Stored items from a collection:
######
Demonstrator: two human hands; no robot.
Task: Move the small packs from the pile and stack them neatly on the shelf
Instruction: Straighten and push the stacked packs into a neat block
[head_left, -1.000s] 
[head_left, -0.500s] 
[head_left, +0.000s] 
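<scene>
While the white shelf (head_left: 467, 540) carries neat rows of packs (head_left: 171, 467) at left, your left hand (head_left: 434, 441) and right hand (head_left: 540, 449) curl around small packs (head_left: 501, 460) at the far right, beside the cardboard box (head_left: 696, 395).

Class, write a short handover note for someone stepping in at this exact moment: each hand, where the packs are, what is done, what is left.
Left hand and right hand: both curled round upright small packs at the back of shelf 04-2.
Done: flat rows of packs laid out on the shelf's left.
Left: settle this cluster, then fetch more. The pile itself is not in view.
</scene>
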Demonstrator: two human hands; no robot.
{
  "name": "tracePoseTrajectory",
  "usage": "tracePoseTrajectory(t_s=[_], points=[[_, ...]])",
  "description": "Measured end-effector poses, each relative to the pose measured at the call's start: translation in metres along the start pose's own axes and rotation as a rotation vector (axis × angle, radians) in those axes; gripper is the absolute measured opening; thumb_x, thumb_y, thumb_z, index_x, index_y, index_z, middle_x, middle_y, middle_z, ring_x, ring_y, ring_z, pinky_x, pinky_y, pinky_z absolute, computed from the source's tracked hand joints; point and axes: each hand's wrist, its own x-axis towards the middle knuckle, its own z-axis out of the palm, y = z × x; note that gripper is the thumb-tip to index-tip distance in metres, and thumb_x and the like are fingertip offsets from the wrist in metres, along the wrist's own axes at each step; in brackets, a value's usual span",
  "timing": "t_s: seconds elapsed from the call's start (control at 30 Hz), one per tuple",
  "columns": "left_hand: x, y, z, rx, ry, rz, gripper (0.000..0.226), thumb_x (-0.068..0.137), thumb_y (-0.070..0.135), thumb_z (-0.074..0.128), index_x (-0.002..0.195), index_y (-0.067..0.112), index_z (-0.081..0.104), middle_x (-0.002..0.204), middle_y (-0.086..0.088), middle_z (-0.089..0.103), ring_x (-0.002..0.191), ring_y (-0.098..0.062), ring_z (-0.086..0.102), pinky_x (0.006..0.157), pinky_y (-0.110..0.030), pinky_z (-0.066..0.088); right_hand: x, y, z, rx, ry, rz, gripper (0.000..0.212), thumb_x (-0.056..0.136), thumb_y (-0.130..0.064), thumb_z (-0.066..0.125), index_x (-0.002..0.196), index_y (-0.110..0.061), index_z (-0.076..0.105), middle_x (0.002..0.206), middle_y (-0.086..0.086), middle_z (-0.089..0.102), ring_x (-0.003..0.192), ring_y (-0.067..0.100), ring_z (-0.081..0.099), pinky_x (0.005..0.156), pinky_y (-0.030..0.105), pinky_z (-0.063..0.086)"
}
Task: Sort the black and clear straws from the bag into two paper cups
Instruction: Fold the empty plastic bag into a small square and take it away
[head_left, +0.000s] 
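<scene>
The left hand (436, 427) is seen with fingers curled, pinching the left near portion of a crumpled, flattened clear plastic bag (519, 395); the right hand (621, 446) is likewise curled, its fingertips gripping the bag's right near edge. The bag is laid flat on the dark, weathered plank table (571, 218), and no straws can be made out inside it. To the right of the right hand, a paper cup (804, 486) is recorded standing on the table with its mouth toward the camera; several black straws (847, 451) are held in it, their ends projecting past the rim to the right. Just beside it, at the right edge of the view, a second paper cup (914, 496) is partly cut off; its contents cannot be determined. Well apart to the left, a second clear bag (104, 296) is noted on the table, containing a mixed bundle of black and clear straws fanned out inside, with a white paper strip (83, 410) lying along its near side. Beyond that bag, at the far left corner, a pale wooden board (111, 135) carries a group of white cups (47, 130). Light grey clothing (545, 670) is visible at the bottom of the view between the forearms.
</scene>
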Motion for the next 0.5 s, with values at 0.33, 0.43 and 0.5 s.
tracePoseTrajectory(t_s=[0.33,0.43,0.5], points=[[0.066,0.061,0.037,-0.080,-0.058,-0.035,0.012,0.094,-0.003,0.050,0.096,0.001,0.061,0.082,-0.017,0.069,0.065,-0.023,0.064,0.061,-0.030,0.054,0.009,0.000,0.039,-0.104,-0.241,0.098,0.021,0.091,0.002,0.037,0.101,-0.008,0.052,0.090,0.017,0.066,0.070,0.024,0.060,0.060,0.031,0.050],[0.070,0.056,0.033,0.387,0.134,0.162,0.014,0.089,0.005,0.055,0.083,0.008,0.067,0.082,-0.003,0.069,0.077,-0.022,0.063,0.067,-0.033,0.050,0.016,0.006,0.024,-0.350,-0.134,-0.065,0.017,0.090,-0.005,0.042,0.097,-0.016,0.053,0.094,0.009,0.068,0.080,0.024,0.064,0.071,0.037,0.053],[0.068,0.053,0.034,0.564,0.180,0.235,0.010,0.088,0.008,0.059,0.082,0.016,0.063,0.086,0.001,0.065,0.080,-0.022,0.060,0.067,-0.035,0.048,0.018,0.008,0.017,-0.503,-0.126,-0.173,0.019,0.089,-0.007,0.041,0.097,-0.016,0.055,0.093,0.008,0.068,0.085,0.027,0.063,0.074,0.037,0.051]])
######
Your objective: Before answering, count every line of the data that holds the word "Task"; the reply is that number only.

Exercise solution: 2